Of those comfortable with regular pot use, only 6.5 percent reported actually using pot on a regular basis. Although that number is just a fraction of high school seniors, it is still concerning to experts.
“When you have 6.5 percent of kids who are in 12th grade taking marijuana regularly, you actually start to get concerned vis-à-vis how that ultimately will affect how their brain works,” said Dr. Nora Volkow, the National Institute on Drug Abuse director. “Studies have shown that regular use of marijuana is associated with a much higher rate of school dropout. Now, these are kids at school, so we really do not know what percentage of kids may have dropped out from the regular use of marijuana… Indicating that this number, 6.5, is perhaps an underestimation.”
Although a minority of high school seniors used pot regularly, greater amounts used it on social levels. Of the 40,000+ students who participated in the survey, nearly 23 percent of the seniors said they smoked marijuana in the month before the survey.
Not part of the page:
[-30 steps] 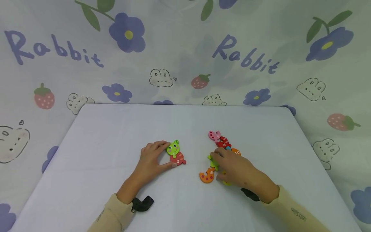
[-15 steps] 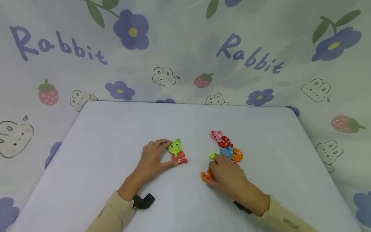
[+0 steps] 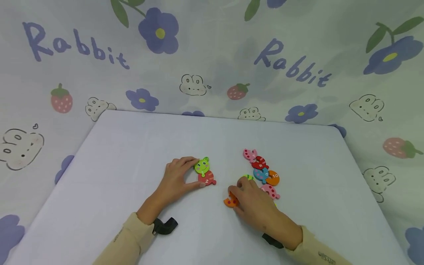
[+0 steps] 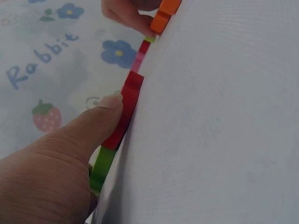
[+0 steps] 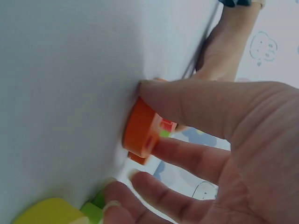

More than 36 percent of seniors smoked marijuana within the past year.
“Kids are perceiving marijuana as much less harmful,” Dr. Volkow noted, adding the levels of THC present in joints have actually quadrupled since 1993.
Even though Gil Kerlikowske, director of National Drug Control Policy, called these findings “serious setbacks,” the survey did return some good news: The use of alcohol, cigarettes, inhalants and synthetic marijuana are in steady states of decline.